Thu, April 9, 2:15 to 3:45pm PDT (2:15 to 3:45pm PDT), Los Angeles Convention Center, Floor: Level Two, Room 515B

Abstract

Objectives. Students enter climate‐change discussions with strong emotions (Hickman et al., 2021). However, classrooms often overlook emotions, focusing instead on cognitive frames (Authors, 2025a). Building on the idea that joy can “broaden and build” intellectual flexibility, social connection, and agency (Fredrickson, 2001), we argue that joy should be recognized as a vital, justice-oriented resource in climate education. This study traces how moments of joy emerged, mingled with eco-anxiety (Coffey et al., 2021), and fostered ecological resonance, positioning joy as an agentic, situated affect that supports learners to envision and work towards just and sustainable futures.

Theoretical Framework. We conceptualize joy as a feeling that can emerge when learners sense the elation of right relation, a brief yet powerful alignment of self, context, and purpose (Arnett, 2023). To understand the experience of joy, we engage Meadows’ (2014) framework, which describes both how joy is experienced (i.e., harmony/unity, vitality, transcendence, freedom, and altered perception) and the dimensions of joyful experience individuals have (i.e., excited↔serene, individuated↔affiliative, and anticipatory↔consummatory). Additionally, we understand joy is personal, relational, and collective, and can flourish when participants share mutual focus, mood, rhythmic/vocal entrainment, and symbolic artifacts (Collins, 2004). Together, this theorizes joy as an agentic, situated affect that broadens and builds cognitive and social resources (Fredrickson, 2001).

Methods. Using instrumental case study (Stake, 1995), we engaged with 8 fifth-graders at a Midwestern community school in a four-month climate change unit grounded in photovoice (Wang & Burris, 1997). Students chose visiting local wetlands severed by a highway to explore their understandings and emotions about climate change. Their learning coalesced in a public art show.

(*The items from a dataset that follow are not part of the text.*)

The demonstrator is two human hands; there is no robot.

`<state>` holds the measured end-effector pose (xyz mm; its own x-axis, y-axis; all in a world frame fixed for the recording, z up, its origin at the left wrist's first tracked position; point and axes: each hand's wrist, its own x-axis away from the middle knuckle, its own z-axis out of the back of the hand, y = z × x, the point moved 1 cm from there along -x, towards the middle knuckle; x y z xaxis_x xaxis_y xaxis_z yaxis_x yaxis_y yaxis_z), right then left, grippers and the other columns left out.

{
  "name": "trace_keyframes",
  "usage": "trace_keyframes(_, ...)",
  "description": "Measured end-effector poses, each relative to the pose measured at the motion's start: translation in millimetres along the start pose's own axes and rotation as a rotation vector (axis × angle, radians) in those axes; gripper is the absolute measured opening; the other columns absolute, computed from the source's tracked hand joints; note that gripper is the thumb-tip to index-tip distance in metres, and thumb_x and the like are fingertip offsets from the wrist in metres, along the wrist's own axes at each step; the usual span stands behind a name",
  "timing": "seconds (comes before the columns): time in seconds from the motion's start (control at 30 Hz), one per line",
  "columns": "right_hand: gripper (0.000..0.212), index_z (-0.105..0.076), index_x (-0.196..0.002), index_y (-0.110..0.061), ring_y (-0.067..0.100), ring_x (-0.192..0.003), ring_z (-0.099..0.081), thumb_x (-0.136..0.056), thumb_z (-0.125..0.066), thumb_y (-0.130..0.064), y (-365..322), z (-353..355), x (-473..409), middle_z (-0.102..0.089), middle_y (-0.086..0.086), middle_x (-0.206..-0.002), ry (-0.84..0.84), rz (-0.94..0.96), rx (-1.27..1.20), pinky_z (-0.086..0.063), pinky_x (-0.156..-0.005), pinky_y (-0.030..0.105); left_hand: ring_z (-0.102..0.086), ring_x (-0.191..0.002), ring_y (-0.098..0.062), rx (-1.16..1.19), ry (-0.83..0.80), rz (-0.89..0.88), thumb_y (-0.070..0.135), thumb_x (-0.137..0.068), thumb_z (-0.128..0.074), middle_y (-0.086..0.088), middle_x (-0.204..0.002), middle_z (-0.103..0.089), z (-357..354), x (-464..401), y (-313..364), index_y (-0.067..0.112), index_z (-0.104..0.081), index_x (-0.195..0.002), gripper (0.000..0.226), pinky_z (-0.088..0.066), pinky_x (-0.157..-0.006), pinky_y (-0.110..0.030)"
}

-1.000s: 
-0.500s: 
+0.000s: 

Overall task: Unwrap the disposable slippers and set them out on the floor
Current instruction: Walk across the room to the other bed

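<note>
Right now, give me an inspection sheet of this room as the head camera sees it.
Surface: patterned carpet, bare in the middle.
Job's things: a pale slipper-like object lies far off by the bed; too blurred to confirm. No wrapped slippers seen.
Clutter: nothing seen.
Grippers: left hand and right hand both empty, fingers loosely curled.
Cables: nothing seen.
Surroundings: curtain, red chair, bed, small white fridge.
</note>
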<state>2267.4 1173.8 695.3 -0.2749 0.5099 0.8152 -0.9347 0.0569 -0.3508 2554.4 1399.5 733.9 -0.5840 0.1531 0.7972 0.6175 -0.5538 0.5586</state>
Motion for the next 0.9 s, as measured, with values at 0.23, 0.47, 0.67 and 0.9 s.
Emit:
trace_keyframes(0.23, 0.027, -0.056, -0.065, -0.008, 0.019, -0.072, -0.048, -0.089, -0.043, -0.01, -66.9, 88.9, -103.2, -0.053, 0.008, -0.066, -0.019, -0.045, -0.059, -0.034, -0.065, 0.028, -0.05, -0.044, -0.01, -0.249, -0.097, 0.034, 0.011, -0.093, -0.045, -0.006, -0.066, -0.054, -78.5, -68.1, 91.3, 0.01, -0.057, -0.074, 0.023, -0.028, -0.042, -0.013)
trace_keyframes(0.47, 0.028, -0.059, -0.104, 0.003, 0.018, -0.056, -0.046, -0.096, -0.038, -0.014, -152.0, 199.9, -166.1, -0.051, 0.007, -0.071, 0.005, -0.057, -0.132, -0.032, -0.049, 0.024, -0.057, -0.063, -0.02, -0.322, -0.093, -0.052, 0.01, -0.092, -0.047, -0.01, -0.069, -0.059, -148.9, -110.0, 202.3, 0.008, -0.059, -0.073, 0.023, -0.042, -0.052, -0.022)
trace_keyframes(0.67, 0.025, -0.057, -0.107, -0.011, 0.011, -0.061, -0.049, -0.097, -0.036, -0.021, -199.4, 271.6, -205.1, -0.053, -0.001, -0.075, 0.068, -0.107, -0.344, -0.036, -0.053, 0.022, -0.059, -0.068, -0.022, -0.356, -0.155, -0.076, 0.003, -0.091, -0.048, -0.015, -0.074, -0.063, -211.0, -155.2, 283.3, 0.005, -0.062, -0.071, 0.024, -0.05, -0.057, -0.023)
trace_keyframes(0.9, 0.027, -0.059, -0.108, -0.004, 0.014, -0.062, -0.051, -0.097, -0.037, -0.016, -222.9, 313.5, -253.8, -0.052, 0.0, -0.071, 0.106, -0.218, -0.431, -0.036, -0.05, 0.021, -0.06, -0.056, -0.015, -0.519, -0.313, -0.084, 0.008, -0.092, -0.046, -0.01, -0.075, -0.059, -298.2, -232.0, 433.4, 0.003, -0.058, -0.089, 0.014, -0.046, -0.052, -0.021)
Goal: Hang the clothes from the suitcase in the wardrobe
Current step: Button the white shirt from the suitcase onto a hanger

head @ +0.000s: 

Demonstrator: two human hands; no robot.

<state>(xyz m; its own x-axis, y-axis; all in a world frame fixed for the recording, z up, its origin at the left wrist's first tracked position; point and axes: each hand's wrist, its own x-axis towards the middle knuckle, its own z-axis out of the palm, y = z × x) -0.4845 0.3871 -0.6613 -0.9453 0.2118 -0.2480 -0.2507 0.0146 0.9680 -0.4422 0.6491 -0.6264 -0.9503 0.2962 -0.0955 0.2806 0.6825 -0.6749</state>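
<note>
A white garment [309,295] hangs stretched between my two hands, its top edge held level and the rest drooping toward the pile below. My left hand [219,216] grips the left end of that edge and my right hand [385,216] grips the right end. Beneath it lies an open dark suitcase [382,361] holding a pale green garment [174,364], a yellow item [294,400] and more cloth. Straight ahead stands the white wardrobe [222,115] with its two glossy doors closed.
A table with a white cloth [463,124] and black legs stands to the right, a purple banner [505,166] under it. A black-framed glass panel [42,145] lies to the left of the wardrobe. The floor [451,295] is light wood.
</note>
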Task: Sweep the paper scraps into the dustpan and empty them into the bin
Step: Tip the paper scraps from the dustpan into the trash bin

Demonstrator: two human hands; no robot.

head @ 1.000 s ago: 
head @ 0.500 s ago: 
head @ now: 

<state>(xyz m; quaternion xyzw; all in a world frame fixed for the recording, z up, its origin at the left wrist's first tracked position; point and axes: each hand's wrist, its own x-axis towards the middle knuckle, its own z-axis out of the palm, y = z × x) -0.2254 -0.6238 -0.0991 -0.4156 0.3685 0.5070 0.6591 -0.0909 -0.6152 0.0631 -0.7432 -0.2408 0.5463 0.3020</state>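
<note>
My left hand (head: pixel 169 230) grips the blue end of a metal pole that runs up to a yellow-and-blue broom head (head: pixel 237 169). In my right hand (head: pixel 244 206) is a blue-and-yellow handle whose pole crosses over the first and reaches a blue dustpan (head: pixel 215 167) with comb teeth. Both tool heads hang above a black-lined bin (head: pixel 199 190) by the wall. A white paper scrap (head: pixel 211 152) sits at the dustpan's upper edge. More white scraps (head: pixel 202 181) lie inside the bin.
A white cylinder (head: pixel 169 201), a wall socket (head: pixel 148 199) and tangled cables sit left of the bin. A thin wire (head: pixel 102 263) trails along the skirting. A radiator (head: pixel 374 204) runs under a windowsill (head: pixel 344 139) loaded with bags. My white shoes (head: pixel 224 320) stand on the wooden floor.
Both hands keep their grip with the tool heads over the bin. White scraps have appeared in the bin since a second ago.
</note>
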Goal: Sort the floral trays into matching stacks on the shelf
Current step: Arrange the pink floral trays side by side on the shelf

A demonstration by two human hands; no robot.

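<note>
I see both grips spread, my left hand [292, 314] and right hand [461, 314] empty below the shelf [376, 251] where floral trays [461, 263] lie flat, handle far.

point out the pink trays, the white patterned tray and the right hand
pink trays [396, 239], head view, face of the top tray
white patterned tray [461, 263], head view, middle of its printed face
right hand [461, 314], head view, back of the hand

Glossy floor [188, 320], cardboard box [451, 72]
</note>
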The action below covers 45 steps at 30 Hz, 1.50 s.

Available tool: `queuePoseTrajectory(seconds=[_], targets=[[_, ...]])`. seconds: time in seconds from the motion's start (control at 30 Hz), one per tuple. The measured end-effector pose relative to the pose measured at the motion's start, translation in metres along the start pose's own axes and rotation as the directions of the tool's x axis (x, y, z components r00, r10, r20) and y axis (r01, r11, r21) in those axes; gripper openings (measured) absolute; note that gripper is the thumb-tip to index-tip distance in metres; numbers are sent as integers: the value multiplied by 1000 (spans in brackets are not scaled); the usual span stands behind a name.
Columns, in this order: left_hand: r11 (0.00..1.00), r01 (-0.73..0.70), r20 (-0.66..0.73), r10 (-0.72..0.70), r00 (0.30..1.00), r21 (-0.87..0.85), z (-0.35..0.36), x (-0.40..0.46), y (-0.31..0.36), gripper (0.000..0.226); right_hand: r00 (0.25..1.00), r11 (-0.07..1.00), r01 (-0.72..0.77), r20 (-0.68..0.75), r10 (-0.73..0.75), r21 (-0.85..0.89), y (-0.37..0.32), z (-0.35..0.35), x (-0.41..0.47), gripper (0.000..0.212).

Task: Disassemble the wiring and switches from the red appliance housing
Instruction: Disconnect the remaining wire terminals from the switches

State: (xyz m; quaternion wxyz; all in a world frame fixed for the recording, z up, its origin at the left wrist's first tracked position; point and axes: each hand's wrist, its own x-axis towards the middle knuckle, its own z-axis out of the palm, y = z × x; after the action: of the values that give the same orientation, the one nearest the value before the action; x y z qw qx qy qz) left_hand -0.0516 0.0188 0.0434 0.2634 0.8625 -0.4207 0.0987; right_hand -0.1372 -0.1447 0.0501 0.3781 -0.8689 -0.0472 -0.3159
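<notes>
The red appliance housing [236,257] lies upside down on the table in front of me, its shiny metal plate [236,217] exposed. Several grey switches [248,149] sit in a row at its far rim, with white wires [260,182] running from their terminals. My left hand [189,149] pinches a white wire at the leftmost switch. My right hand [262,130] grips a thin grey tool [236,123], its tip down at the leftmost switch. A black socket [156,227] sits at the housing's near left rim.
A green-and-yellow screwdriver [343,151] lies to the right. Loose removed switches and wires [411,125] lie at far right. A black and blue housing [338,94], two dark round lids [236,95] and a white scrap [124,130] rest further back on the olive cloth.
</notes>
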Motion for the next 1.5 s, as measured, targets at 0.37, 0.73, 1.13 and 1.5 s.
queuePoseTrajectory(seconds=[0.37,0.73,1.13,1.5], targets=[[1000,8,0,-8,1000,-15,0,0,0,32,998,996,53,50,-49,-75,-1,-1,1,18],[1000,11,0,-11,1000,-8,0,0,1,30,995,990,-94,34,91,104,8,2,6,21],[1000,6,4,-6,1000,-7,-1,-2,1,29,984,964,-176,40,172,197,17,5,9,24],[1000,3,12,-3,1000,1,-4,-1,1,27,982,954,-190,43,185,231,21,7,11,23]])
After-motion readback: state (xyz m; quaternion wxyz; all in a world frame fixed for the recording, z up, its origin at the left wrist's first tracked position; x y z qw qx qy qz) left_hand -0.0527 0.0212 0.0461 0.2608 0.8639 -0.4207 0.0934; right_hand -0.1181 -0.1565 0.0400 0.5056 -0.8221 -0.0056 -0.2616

To trace emotional trajectories, we segmented data into four event-sequences (Abott, 2013): initial interviews and photowalks; small/whole-group photo discussions and theming; curating a community art show; and final interviews/debrief conversations. Within each segment we conducted open and in vivo coding for joy and other emotional expressions. We then applied theoretical coding, using Arnett (2023) and Meadows (2014), and pattern coding (Saldana, 2015). Lastly, we analyzed cross-student interaction patterns, via a matrix, noting moments aligned with interaction-ritual theory, allowing us to see how collective rituals amplified or dampened individual joy trajectories (Collin, 2004) and impacted shifts in the broader collective emotional landscape.

Results. Students individually experienced joy and while interacting with each other, overtime these experiences shifted the emotional landscape along a trajectory of: (1) eco-anxiety and eco-relational joy with place, (2) constructive hope around local efforts for land preservation, (3) collective efficacy for protecting, preserving, and enjoying place, (4) ecological resonance aligning self, community, and place.
Landing at ecological resonance stems from students’ collective journey towards feeling wholly connected with the wetlands while still holding space for diverse cognitions and emotions about climate change.

Significance. The emergence of joy across the photovoice curriculum highlights that while eco-anxiety can be deactivating, photovoice is a powerful pedagogical strategy that invites joy which in turn broadens and builds student resources for ecological resonance and action.